Parce qu'il s'agit d'un mouvement jeune, et de ce fait encore fragile, on nous demande de ménager nos critiques. Parce qu'il s'agit d'un mouvement jeune et dynamique qui a sa propre logique, parce qu'il s'agit d'une mouvement qui correspond pleinement à la nécessité de maintenir au cœur de la psychanalyse ce qui lui est le plus essentiel, à savoir "un perpétuel principe d'inquiétude, de mise en question, de critique et de contestation"(1) nous parions que non seulement il ne saurait mourir sous le trait de nos remarques mais qu'il pourrait au contraire bien en ressortir renforcé.

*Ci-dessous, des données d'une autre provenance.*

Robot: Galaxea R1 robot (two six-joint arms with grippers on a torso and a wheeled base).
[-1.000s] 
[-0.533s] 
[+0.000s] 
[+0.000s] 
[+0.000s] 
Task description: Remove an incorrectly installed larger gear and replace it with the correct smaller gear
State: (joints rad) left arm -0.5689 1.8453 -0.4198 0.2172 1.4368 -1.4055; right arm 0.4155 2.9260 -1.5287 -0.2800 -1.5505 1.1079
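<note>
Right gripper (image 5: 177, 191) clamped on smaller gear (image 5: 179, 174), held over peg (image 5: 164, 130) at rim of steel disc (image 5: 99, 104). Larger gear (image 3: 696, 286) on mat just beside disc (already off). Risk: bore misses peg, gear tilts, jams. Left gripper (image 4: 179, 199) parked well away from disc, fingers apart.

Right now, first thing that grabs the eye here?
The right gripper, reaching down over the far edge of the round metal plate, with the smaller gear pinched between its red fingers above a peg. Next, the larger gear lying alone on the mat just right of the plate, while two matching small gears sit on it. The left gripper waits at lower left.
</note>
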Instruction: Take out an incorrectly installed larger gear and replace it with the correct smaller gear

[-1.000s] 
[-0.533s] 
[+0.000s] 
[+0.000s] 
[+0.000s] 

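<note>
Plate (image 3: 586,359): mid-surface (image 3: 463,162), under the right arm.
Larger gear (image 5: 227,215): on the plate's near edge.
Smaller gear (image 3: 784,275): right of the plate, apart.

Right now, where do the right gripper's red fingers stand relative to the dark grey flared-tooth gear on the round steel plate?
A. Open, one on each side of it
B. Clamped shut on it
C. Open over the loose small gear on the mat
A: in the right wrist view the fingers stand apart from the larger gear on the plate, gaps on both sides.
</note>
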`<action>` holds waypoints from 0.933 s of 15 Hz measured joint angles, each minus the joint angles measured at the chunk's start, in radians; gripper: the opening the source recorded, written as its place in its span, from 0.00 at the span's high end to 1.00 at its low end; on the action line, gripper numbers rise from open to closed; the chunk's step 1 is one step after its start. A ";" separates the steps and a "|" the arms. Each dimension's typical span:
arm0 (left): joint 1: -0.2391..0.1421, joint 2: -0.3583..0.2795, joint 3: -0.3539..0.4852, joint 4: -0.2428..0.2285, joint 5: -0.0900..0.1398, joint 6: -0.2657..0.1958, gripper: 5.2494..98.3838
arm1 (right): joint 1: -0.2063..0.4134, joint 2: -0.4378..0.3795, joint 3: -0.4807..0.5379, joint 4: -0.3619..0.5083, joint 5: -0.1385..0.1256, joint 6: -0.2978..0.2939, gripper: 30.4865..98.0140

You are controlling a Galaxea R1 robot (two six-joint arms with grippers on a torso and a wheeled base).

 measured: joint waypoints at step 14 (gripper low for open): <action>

Certes, tout le monde savait que l'ancienne façon de solutionner le problème de l'organisation de la communauté analytique par la rigidité de structures et l'omniprésence de traditions allouant à chacun une place, au final très casanière, au sein d'une multitude de petites ou de grandes pyramides correspondant chacune à une famille analytique était loin d'être satisfaisant. Cela dit, on avait tellement appris à vivre dans ce cadre et le système qui s'était mis en place avait l'air de se reproduire de manière si naturelle que tout autre mode de fonctionnement semblait inimaginable.

Comme l'ont fait remarquer bien des observateurs, les utopies ne surgissent pas à n'importe quel moment de l'Histoire ; elles émergent plus facilement lorsque s'impose le sentiment qu'une civilisation est en train de mourir et qu'il devient urgent d'envisager des alternatives pour proposer un environnement de meilleure qualité.
Si nous ne voulons pas nous contenter d'être les témoins résignés des impasses actuelles de la psychanalyse, il nous incombe de saisir la chance de tenter d'établir des rapports différents entre nous.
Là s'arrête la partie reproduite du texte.